Piperazine activated MDEA has a higher energy requirement than the physical solvent processes, but has lower hydrocarbon solubility.
Compared to MDEA with other activators, the Piperazine activated MDEA has a low energy requirement due to its ability to liberate the bulk acid gases in a simple flash. For the two-stage absorption process, only a portion of the semi-lean solution is regenerated. This reduces capital cost and energy requirements.
MDEA based processes have commercial advantages over the current Benfield HiPure Process in that MDEA is less corrosive to carbon steel, the solution is stable, and it is not as susceptible to degradation. Since MDEA is not very corrosive, higher concentrations of up to 50% can be used without any significant effects on the process equipment2.

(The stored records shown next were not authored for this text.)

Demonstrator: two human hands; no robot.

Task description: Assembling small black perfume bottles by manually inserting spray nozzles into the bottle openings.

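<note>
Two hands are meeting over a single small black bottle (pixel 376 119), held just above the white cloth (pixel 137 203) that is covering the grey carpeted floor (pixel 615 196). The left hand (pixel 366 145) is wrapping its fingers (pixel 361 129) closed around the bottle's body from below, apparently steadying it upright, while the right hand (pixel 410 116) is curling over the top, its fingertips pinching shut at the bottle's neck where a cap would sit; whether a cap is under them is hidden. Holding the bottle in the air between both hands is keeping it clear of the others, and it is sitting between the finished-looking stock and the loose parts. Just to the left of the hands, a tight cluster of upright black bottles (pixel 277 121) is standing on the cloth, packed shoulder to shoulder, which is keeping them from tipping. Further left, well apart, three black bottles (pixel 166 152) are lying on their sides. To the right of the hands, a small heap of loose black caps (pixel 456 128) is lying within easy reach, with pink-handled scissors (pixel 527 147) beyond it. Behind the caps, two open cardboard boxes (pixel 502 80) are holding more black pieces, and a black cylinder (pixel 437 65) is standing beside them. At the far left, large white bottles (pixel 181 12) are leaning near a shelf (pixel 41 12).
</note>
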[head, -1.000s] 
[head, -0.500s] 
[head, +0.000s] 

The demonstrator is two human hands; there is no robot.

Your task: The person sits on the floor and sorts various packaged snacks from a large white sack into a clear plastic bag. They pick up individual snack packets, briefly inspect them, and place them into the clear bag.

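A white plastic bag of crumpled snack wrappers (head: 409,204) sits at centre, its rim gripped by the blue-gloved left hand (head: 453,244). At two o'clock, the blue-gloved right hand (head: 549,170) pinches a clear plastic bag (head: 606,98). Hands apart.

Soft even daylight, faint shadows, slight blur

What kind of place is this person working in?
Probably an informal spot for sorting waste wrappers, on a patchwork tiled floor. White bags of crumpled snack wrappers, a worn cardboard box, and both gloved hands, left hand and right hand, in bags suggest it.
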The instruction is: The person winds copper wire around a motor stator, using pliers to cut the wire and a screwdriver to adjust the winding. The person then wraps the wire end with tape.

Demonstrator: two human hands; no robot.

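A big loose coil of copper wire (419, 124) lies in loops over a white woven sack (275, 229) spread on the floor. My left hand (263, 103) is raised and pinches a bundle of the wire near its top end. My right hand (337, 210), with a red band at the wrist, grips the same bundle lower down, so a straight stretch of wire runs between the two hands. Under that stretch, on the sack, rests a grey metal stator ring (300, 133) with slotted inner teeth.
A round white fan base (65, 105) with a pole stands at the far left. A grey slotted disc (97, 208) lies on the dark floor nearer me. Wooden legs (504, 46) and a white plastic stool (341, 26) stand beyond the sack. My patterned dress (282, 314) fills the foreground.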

Process industries widely recognise process simulators as an essential predictive tool. Providing predictive models provide many benefits: studying process alternatives, assessing feasibility, performing preliminary economics, interpreting pilot-plant data, optimising process design hardware, estimating equipment, calculating operating costs, investigating feedstock flexibility, and optimising plant operations to reduce energy use, increase yield and improve pollution control2.